È andato tutto bene - Everything Went Fine, la recensione | Cannes 74
Un padre casinista e infantile unito ad una figlia forte, seria e determinata nella ricerca della morte è ciò che basta a Everything Went Fine
François Ozon è un burattinaio e il pubblico i suoi pupazzi.
È una storia di eutanasia, un padre anziano colpito duramente diventa quasi infermo. È capace di intendere e di volere ma non si muove, i medicinali lo sedano, non parla bene, è tutto terribile e non lo può sopportare. Non è più lui, dice, e questa condizione lo fa soffrire così tanto da implorare le due figlie di farlo morire. La procedura non sarà facile (per farlo legalmente prendono contatti con una clinica Svizzera ma ci vuole tempo e bisogna agire con precisione per non essere soggetti alle pene francesi), ci vorranno mesi. Mesi lungo i quali il padre sembra riprendersi e stare sempre meglio, nonostante rimanga infermo. Anche il morale migliora ma la decisione non cambia.
Questo meccanismo è il vero motore, la fatica di una persona nell’aiutare un padre (anche comicamente) faticoso a lasciarla per sempre. Nel narrare questo in realtà ci viene detto tutto quello di cui non siamo testimoni, il loro passato insieme, una relazione lunga una vita riassunta riassunta negli atteggiamenti e nelle dinamiche interpersonali.
Parte lento e finisce eccezionale È andato tutto bene - Everything Went Fine perché costruisce tutto con grandissima calma.

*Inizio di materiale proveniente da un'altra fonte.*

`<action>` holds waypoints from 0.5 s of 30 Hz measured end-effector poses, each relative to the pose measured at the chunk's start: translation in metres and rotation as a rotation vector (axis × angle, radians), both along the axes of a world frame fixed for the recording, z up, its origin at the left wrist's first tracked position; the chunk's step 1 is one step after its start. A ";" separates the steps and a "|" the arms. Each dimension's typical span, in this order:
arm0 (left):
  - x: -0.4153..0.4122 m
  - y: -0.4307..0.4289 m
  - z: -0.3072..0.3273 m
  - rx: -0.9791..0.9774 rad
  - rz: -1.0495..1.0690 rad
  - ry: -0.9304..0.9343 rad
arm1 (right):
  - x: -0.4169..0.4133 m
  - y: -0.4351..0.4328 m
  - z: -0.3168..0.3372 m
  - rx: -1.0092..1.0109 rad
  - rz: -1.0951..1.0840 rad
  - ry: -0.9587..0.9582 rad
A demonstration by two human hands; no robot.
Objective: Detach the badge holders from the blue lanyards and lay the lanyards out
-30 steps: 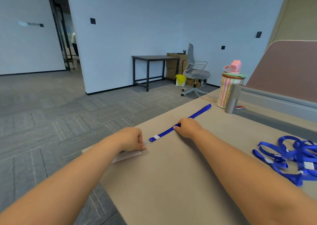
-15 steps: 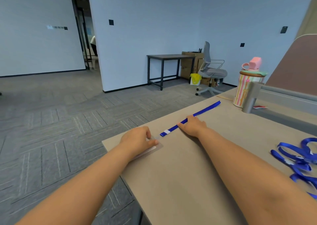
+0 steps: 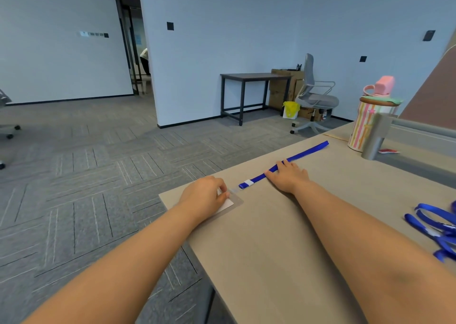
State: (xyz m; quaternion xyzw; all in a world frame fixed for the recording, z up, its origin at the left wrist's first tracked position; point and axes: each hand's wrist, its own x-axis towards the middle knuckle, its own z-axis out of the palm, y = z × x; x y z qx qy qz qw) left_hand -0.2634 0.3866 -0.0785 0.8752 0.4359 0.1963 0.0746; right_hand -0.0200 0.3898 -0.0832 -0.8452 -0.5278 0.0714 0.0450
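Observation:
A blue lanyard (image 3: 303,154) lies stretched straight along the left edge of the tan table (image 3: 283,244), its white-banded end near the table's corner. My right hand (image 3: 288,175) rests flat on the strap's middle. At the corner lies a clear badge holder (image 3: 232,203) with a white card inside, and my left hand (image 3: 206,196) pinches its top edge. A thin clear tab runs from the holder toward the lanyard's end. A tangled pile of blue lanyards (image 3: 436,230) sits at the right edge of the view.
A striped bottle (image 3: 362,126) with a pink lid stands at the far end of the table beside a grey post (image 3: 375,138) of the desk partition. Beyond the table edge on the left is carpeted floor. An office chair (image 3: 313,99) and a dark side table (image 3: 254,91) stand against the back wall.
The view has shifted left, so the lanyard pile slid toward the right edge. The badge holder, earlier hanging off the corner, now lies on the table. Both hands stay on holder and strap.

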 end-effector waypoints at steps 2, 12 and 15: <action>-0.001 0.001 0.000 0.015 -0.006 0.021 | -0.001 -0.001 0.000 0.075 0.000 0.004; -0.003 0.012 -0.005 0.032 0.036 0.019 | -0.007 0.005 -0.001 0.233 0.026 0.074; -0.005 0.019 -0.005 0.021 0.040 0.014 | -0.005 0.011 -0.001 0.213 -0.005 0.100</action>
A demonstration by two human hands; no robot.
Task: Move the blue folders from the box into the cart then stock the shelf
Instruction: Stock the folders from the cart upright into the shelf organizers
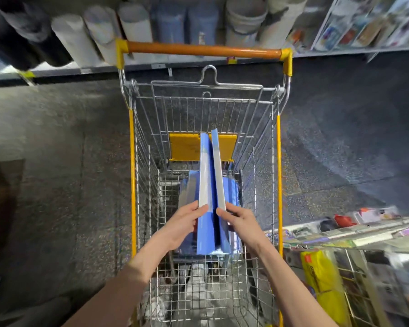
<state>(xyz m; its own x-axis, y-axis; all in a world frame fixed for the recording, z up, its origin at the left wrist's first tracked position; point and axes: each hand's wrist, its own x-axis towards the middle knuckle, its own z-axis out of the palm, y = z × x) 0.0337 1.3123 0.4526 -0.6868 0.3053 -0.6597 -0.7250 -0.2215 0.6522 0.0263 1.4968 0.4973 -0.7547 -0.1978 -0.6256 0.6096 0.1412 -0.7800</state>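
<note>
Left hand (pixel 180 226) and right hand (pixel 240 224) each seemingly pinch one upright blue folder (pixel 204 180) in their fingers (pixel 196 208) above the cart (pixel 278 161).

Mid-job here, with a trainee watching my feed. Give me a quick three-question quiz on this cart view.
1. True or false: the shopping cart holds nothing.
2. Its handle bar is: A) orange B) green C) black.
3. How many upright blue folders do the left hand and right hand hold?
Key: 1 false, stacked blue folders lie inside; 2 A; 3 two.
</note>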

E anche le interpretazioni, che inizialmente paiono ordinarie, arrivate alla fine sono perfette per lo scopo, carburano lentamente e bruciano un poco alla volta.
Tutto questo industriarsi, questa fatica e soprattutto le grandi traversie per arrivare all’eutanasia non fanno che mostrare vita e vitalità. C’è un’energia e un turbinio di passioni in questa trama che è l’esatto opposto della morte, eppure va in quella direzione. Continuamente ci si chiede se davvero valga la pena morire se vivere è così intenso.
Nonostante una storia simile sia complicatissima da chiudere, incredibile a dirsi, Ozon non delude nemmeno nel finale, grazie ad un paio di colpi inattesi e coerenti che spiazzano e non fanno che porre domande su un argomento su cui sembra facile avere un’opinione decisa.